[v2] Add callback mech for qemu and nodedev

[libvirt] [PATCH REPOST v2 0/3] Add callback mech for qemu and nodedev

Posted by John Ferlan 8 years, 11 months ago

Repost: http://www.redhat.com/archives/libvir-list/2017-February/msg00501.html

to update to top of branch as of commit id '5ad03b9db2'


John Ferlan (3):
  nodedev: Add driver callback mechanism to add/remove devices
  qemu: Use nodedev callback mechanism to to get a nodedev data
  qemu: Add configuration variable to control nodedev enumeration

 src/check-aclrules.pl              |   3 +-
 src/check-driverimpls.pl           |   1 +
 src/conf/node_device_conf.c        | 112 ++++++++++++++++++++++++++++++++++++-
 src/conf/node_device_conf.h        |  18 ++++++
 src/libvirt_private.syms           |   3 +
 src/node_device/node_device_udev.c |  29 ++++++++++
 src/qemu/libvirtd_qemu.aug         |   1 +
 src/qemu/qemu.conf                 |  19 +++++++
 src/qemu/qemu_conf.c               |  53 ++++++++++++++++++
 src/qemu/qemu_conf.h               |  17 ++++++
 src/qemu/qemu_driver.c             |  46 +++++++++++++++
 src/qemu/test_libvirtd_qemu.aug.in |   1 +
 12 files changed, 301 insertions(+), 2 deletions(-)

-- 
2.9.3

--
libvir-list mailing list
libvir-list@redhat.com
https://www.redhat.com/mailman/listinfo/libvir-list

Re: [libvirt] [PATCH REPOST v2 0/3] Add callback mech for qemu and nodedev

Posted by Daniel P. Berrange 8 years, 11 months ago

On Tue, Feb 21, 2017 at 11:33:25AM -0500, John Ferlan wrote:
> Repost: http://www.redhat.com/archives/libvir-list/2017-February/msg00501.html
> 
> to update to top of branch as of commit id '5ad03b9db2'

BTW, could you include the full cover letter in each new version rather
than making people follow links all the way back to v1 to find info
about the patch series goals.

IIUC, the intention here is that we automatically create NPIV devices
when starting guests and delete them when stopping guests.

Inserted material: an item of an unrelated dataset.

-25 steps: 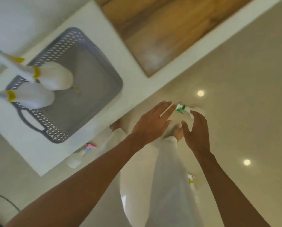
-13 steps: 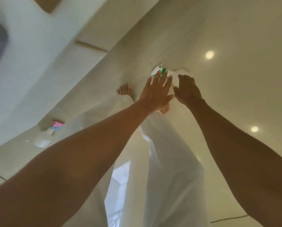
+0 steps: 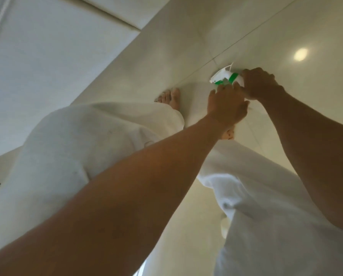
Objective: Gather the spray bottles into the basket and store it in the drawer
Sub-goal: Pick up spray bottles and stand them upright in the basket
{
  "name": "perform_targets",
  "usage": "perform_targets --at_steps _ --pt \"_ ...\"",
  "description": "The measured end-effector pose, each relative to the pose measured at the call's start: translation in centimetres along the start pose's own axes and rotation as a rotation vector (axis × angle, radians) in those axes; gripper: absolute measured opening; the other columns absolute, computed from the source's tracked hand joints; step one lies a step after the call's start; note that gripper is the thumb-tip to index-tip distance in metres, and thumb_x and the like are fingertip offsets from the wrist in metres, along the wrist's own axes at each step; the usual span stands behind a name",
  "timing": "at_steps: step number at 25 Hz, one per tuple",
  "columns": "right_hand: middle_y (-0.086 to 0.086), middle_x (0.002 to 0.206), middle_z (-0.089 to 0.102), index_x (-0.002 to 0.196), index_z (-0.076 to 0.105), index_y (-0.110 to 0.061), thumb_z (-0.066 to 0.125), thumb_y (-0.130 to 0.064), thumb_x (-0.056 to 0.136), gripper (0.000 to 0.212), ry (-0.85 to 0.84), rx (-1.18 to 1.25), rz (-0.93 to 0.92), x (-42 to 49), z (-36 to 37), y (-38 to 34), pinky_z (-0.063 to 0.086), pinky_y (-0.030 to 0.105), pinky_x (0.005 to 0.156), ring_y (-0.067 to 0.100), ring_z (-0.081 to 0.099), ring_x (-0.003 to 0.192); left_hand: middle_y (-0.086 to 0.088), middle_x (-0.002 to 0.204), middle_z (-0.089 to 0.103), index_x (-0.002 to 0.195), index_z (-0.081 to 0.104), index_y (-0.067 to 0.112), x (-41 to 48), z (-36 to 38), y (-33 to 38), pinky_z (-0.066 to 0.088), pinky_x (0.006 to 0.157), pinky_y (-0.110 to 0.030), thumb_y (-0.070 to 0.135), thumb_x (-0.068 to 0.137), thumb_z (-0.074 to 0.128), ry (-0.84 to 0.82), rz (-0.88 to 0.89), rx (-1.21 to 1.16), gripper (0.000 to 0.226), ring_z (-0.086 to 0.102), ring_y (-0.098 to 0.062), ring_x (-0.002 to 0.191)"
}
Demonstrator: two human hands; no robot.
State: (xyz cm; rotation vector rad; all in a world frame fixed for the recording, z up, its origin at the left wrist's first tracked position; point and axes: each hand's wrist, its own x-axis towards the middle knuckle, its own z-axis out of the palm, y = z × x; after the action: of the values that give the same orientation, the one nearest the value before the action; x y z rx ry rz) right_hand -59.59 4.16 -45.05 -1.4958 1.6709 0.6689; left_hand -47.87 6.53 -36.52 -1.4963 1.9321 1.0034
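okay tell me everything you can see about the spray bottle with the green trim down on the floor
The spray bottle shows only its white plastic trigger head with green trim and a thin trigger lever sticking up; its body is hidden by the hands. It sits low at the glossy tiled floor. The right hand closes over it from the right, and the left hand covers its near side.

Glossy, smooth tile on the floor (image 3: 246, 26), mirroring a round light. Just beside the right hand (image 3: 261, 84), hard white plastic with green trim on the spray bottle (image 3: 223, 76). Near the bottle, soft matt white cloth on the trousers (image 3: 77, 146). Matt white cabinet panel (image 3: 37, 56) farther off.
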Motion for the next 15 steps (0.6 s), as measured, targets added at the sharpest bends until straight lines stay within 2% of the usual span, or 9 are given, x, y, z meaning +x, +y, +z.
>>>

I can see
some appeal in this, but at the same time I'm not convinced we should
add such a feature.

AFAICT, the node device APIs already allow a management application to
achieve the same end goal without needing this integration. Yes, it
would simplify usage of NPIV on the surface, but the cost of doing this
is that it ends a specific usage policy for NPIV in the libvirt code and
makes error handling harder. In particular it is possible to get into a
situation where a VM fails to start and we're also unable to clear up
the NPIV device we just auto-created. Now this could be said to apply
to pretty much everything we do during guest startup, but in most cases
the failure is harmless or gets auto-cleaned up by the kernel (ie the
tap devices get auto-deleted when the FD is closed, or SELinux labels
get reset next time a VM wants that file, locks are released when we
close the virtlockd file handle, etc).   NPIV is significantly more
complicated and more likely to hit failure scenarios due to fact that
it involves interactions with off-node hardware resources.

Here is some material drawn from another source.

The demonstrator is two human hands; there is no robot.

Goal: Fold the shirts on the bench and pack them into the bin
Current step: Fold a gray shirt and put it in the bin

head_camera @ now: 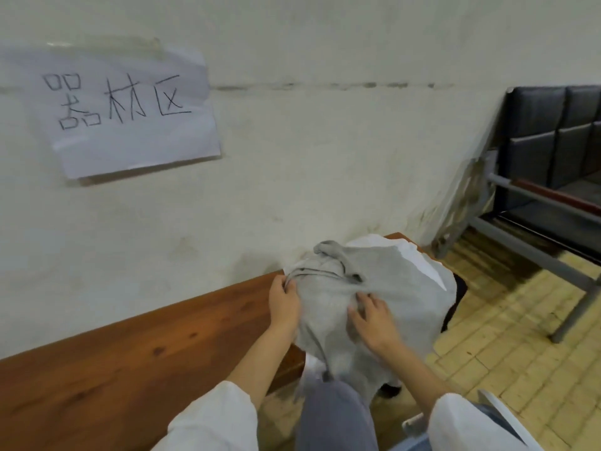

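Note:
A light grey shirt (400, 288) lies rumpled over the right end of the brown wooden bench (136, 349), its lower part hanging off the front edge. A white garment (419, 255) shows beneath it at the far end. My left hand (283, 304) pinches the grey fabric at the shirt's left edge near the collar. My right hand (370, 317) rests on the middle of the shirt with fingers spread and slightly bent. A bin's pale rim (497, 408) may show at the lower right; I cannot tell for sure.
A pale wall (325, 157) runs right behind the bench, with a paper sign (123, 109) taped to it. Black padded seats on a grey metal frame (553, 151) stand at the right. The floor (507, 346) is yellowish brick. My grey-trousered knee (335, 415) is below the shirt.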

Is there some aspect of NPIV mgmt that can only be achieved if libvirt
is explicitly managing the device lifecycle during VM start/stop, as
opposed to having the mgmt app manage it ?

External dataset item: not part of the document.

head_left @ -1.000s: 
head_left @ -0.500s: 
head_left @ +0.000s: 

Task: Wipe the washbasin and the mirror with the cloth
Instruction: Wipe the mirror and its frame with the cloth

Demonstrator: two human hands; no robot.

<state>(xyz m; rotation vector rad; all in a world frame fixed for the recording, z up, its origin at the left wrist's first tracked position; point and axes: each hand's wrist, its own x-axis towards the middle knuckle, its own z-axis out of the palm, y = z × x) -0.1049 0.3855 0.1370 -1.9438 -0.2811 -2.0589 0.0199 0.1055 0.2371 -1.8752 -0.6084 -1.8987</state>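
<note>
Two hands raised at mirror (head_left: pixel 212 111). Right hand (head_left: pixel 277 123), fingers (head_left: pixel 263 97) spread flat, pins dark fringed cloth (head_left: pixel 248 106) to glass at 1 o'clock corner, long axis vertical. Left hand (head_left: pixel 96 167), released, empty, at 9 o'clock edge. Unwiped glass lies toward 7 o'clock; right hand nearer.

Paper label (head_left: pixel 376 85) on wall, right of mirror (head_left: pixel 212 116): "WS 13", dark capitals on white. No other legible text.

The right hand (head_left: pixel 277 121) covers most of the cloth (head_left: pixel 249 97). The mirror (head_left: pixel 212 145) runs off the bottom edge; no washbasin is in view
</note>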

If OpenStack were to provide NPIV support I think it'd probably end
up dealing with device setup explicitly via the node device APIs
rather than relying on libvirt to create/delete them. That way it
can track the lifecycle of NPIV devices explicitly, and if it is not
possible to delete them at time of QEMU shutdown for some reason, it
can easily arrange to delete them later.

Overall I think one of the more successful aspects of libvirt's design
has been the way we minimise the addition of usage policy decisions, in
favour of providing mechanisms that applications can use to implement
policies. This has had a cost in that applications need todo more work
themselves, but on balance I still think it is a win to avoid adding
policy driven features to libvirt.

A key question is just where "autocreation/delete of NPIV devices" falls
in the line between mechanism & policy, since the line is not entirely
black & white. I tend towards it being policy though, since it is just
providing a less general purpose way todo something that can be achieved
already via the node device APIs.

Regards,
Daniel
-- 
|: http://berrange.com      -o-    http://www.flickr.com/photos/dberrange/ :|
|: http://libvirt.org              -o-             http://virt-manager.org :|
|: http://entangle-photo.org       -o-    http://search.cpan.org/~danberr/ :|

--
libvir-list mailing list
libvir-list@redhat.com
https://www.redhat.com/mailman/listinfo/libvir-list

Re: [libvirt] [PATCH REPOST v2 0/3] Add callback mech for qemu and nodedev

Posted by John Ferlan 8 years, 11 months ago

On 02/21/2017 12:03 PM, Daniel P. Berrange wrote:
> On Tue, Feb 21, 2017 at 11:33:25AM -0500, John Ferlan wrote:
>> Repost: http://www.redhat.com/archives/libvir-list/2017-February/msg00501.html
>>
>> to update to top of branch as of commit id '5ad03b9db2'
> 
> BTW, could you include the full cover letter in each new version rather
> than making people follow links all the way back to v1 to find info
> about the patch series goals.

OK - I'll try to remember.

> 
> IIUC, the intention here is that we automatically create NPIV devices
> when starting guests and delete them when stopping guests. I can see
> some appeal in this, but at the same time I'm not convinced we should
> add such a feature.

A bit more than that - create the vHBA and assign the LUN's to the guest
as they are discovered and remove them as they are removed (events from
udev). This is a mechanism/idea from Paolo. The RHV team would be the
primary consumer and IIRC they don't use storage pools.

> 
> AFAICT, the node device APIs already allow a management application to
> achieve the same end goal without needing this integration. Yes, it
> would simplify usage of NPIV on the surface, but the cost of doing this
> is that it ends a specific usage policy for NPIV in the libvirt code and
> makes error handling harder. In particular it is possible to get into a
> situation where a VM fails to start and we're also unable to clear up
> the NPIV device we just auto-created. Now this could be said to apply
> to pretty much everything we do during guest startup, but in most cases
> the failure is harmless or gets auto-cleaned up by the kernel (ie the
> tap devices get auto-deleted when the FD is closed, or SELinux labels
> get reset next time a VM wants that file, locks are released when we
> close the virtlockd file handle, etc).   NPIV is significantly more
> complicated and more likely to hit failure scenarios due to fact that
> it involves interactions with off-node hardware resources.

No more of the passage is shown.